In [1]:
import os
import numpy as np
import pandas as pd
from time import time

import matplotlib.pyplot as plt
import matplotlib
import seaborn as sns
matplotlib.rcParams['mathtext.fontset'] = 'cm'
matplotlib.rcParams['font.family'] = 'STIXGeneral'
matplotlib.rcParams["font.size"] = 26

data_dir = "/home/stavros/DATA/AirbnbReviews"
#data_dir = "D:/"

In [2]:
area = "nyc"
area_dir = os.path.join(data_dir, area)

reviews = pd.read_csv(os.path.join(area_dir, "nyc_reviews_nostopwords_en_20000samples.csv"))

print(reviews.shape)
print(reviews.columns)

(20000, 8)
Index(['Unnamed: 0', 'listing_id', 'id', 'date', 'reviewer_id',
       'reviewer_name', 'comments', 'normalized_comments'],
      dtype='object')


In [3]:
clean_reviews = reviews[pd.notnull(reviews.normalized_comments)]
print(clean_reviews.shape)

is_automated = ["canceled" not in review for review in clean_reviews.comments]
clean_reviews = clean_reviews[is_automated]
print(clean_reviews.shape)

(20000, 8)
(19739, 8)


Tokenize the documents

In [4]:
from nltk.tokenize import RegexpTokenizer

# Split the documents into tokens.
tokenizer = RegexpTokenizer(r'\w+')
docs = [tokenizer.tokenize(review) for review in clean_reviews.normalized_comments]
# Remove words that are only one character.
docs = [[token for token in doc if len(token) > 1] for doc in docs]

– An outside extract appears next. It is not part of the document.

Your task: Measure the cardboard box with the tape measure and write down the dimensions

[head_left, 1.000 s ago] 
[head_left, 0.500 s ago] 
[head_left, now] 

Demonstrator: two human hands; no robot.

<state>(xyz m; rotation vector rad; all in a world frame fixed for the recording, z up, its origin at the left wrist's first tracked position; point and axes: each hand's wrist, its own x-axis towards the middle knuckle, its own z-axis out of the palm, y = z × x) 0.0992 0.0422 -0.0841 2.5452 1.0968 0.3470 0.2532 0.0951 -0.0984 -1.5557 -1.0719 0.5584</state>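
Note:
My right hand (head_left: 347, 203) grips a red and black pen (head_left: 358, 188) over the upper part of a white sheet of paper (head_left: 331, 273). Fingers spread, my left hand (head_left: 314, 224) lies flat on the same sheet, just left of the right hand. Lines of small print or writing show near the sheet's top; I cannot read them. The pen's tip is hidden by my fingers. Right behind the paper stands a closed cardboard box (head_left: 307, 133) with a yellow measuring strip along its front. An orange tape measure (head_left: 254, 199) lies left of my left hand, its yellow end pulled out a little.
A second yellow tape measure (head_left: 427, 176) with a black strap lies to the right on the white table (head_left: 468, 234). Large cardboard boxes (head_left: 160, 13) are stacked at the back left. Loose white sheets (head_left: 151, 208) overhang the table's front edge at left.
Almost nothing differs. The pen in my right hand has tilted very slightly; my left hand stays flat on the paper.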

Create dictionary and bag-of-words corpus

In [6]:
from gensim import corpora, models
dictionary = corpora.Dictionary(docs)
print(len(dictionary))
#dictionary.filter_extremes(no_below=10, no_above=0.)
#print(len(dictionary))

14933


In [8]:
# Bag-of-words representation of the documents.
corpus = [dictionary.doc2bow(doc) for doc in docs]

_ = dictionary[0]
id2word = dictionary.id2token

Check how many times each word in the dictionary appears

In [5]:
mydict = {}
for doc in docs:
    for word in doc:
        if word in mydict:
            mydict[word] += 1
        else:
            mydict[word] = 1
print(len(mydict))

14933


see that this has the same length as the dictionary created by `gensim`

In [10]:
words, appearances = [], []
for word, app in mydict.items():
    words.append(word)
    appearances.append(app)

appearances = np.array(appearances)
start = 10

apps = (appearances > start).sum()
print("Appears more than {}: {}".format(start, apps))
for i in range(10, 0, -1):
    apps = (appearances == i).sum()
    print("Appears {} times: {}".format(i, apps))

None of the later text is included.